◆ WHAT IS REQUIRED
Write out the listing verbatim. No pictures belong in it.

• • • •

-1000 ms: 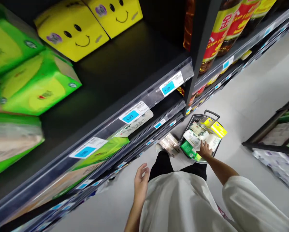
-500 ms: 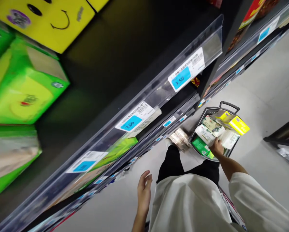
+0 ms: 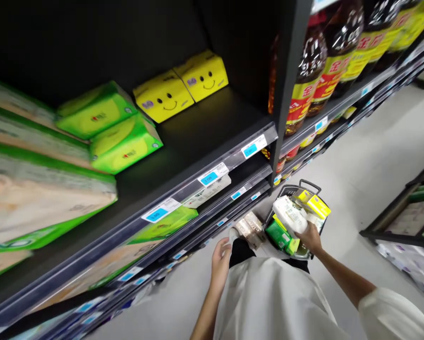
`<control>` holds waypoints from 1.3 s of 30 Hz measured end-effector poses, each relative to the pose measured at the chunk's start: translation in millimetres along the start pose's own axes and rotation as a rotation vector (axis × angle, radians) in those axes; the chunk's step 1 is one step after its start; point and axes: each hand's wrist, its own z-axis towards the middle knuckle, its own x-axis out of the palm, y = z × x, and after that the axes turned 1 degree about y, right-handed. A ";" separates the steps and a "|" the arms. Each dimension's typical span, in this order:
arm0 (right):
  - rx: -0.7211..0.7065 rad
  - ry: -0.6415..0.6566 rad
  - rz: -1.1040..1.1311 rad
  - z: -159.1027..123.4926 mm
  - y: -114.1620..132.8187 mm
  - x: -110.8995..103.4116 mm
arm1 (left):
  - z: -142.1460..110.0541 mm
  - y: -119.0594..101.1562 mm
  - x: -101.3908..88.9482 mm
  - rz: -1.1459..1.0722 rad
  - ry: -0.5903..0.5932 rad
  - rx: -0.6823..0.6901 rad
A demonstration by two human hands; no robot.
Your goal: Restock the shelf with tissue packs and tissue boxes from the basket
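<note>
My right hand (image 3: 309, 237) grips one end of a white tissue pack (image 3: 289, 212) over the black shopping basket (image 3: 285, 190) on the floor. Inside the basket lie a green pack (image 3: 280, 234), yellow packs (image 3: 317, 205) and another pale pack, partly covered by the hand and the held pack. Close to my body, my left hand (image 3: 221, 257) hangs with loosely bent fingers and nothing in it. Beige packs (image 3: 250, 229) rest on the floor between the basket and the shelves, beside my shoe.
On the upper shelf at left are green tissue packs (image 3: 127, 144) and yellow smiley-face packs (image 3: 164, 97). Large bottles of dark oil (image 3: 306, 85) line the bay beyond the upright. A price-tag rail (image 3: 212, 174) runs along the shelf edge. Another rack (image 3: 403, 212) stands at right.
My right hand has taken hold of the white tissue pack and raised it from the others in the basket. The view has pulled back from the shelf, showing the bottles. My left hand stays empty.
</note>
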 end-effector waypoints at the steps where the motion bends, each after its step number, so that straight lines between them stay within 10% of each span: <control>1: -0.055 -0.032 0.032 -7.3 -0.7 -8.2 | 0.8 -4.6 10.4 -0.016 0.026 0.018; 12: -0.742 -0.380 0.226 -81.6 55.1 -100.7 | -13.5 -76.1 94.7 -0.184 0.435 0.178; 22: -1.020 -0.567 0.181 -106.2 112.4 -155.9 | -11.7 -133.9 68.5 -0.170 0.607 0.507; 39: -1.179 -0.665 0.041 -107.5 133.6 -184.8 | -25.4 -155.7 60.0 -0.070 0.576 0.522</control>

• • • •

◆ YOUR RESPONSE
-1000 ms: 
-500 ms: 
+0 ms: 
`<control>` holds waypoints from 1.3 s of 30 Hz measured end-effector poses, each relative to the pose measured at the chunk's start: translation in millimetres along the start pose's own axes and rotation as a rotation vector (axis × angle, radians) in those axes; the chunk's step 1 is one step after its start; point and axes: each hand's wrist, its own z-axis towards the middle knuckle, its own x-axis out of the palm, y = z × x, and after that the axes turned 1 degree about y, right-handed. A ";" separates the steps and a "|" the arms. Each dimension's typical span, in this order:
arm0 (right):
  - rx: -0.7211..0.7065 rad
  - ry: -0.6415..0.6566 rad
  - rz: -1.1040..1.1311 rad
  - z: -159.1027..123.4926 mm
  - y: -114.1620..132.8187 mm
  - x: -110.8995..103.4116 mm
arm1 (left):
  - z: -142.1460..110.0541 mm
  - y: -119.0594..101.1562 mm
  - x: -101.3908..88.9482 mm
  - rz: -1.1459..1.0722 rad
  - ry: -0.5903..0.5932 rad
  - rx: -0.6823..0.6901 rad
A demonstration by two human hands; no robot.
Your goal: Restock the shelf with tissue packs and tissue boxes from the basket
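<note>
My right hand (image 3: 309, 237) grips one end of a white tissue pack (image 3: 289, 212) over the black shopping basket (image 3: 285, 190) on the floor. Inside the basket lie a green pack (image 3: 280, 234), yellow packs (image 3: 317, 205) and another pale pack, partly covered by the hand and the held pack. Close to my body, my left hand (image 3: 221, 257) hangs with loosely bent fingers and nothing in it. Beige packs (image 3: 250, 229) rest on the floor between the basket and the shelves, beside my shoe.
On the upper shelf at left are green tissue packs (image 3: 127, 144) and yellow smiley-face packs (image 3: 164, 97). Large bottles of dark oil (image 3: 306, 85) line the bay beyond the upright. A price-tag rail (image 3: 212, 174) runs along the shelf edge. Another rack (image 3: 403, 212) stands at right.
My right hand has taken hold of the white tissue pack and raised it from the others in the basket. The view has pulled back from the shelf, showing the bottles. My left hand stays empty.
</note>
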 end-effector waypoints at the steps where the motion bends, each after its step number, so that straight lines between them stay within 10% of each span: <control>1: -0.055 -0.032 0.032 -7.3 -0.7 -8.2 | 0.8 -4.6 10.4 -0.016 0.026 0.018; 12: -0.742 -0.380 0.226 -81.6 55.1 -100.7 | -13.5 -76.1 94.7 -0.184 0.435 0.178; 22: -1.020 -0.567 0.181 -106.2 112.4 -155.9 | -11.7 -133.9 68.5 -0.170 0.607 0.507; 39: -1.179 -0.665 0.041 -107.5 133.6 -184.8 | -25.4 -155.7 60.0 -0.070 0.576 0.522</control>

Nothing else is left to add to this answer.